Driver’s not the first person to make the observation. “I’m kind of sensitive about the Simon & Garfunkel comparison,” Smith says warily. “When I first started playing in the part of the country I was in, it was all grunge, or post-grunge, or whatever you want to call it. If you played acoustic music by yourself, then it was like, ‘Ah, you sound like Simon & Garfunkel!’”
“Elliott just hates this,” chuckles Van Sant, “but it does sound to me like Simon & Garfunkel. I don’t think he has that in mind – it just so happens, you know?”
But there’s a lot more of John Lennon’s pensive melodicism than Paul Simon’s simpering folkie affectation in Smith’s music.
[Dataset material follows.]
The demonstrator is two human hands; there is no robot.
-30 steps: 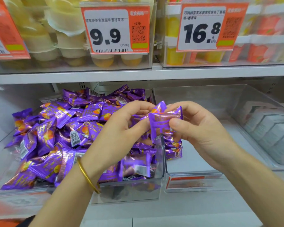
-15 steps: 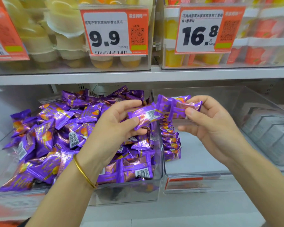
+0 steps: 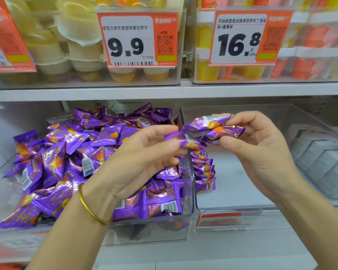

Even his guitar playing has a kind of orchestral sensibility, as if he’s hearing several different groups of musicians in his head, and letting listeners hear snatches of each in his strumming. “Nobody can escape it,” he says, acknowledging the Beatles’ influence. “But they are my favorite band.”
These days, Smith lives in Brooklyn. (“I don’t know,” he says, when asked what drew him to New York. “It just seemed like something to do.”) He’s been in L.A. for more than a month, recording his first album for DreamWorks, and he plans to stay there until the Oscars. His last record, Either/Or, shared a title – and some themes – with Søren Kierkegaard’s lengthy meditation on aesthetics and ethics. “I wasn’t trying to be pretentious,” he says matter-of-factly. “It was on my mind for the whole year I was writing the record, the idea about the responsible person versus the beautiful person.”
There’ll certainly be no shortage of beautiful people come Monday night. “I’m probably gonna do whatever they have in mind,” he says of his award-show performance. “I’ve decided to look at the whole Oscar thing as one big, happily freakish accident.”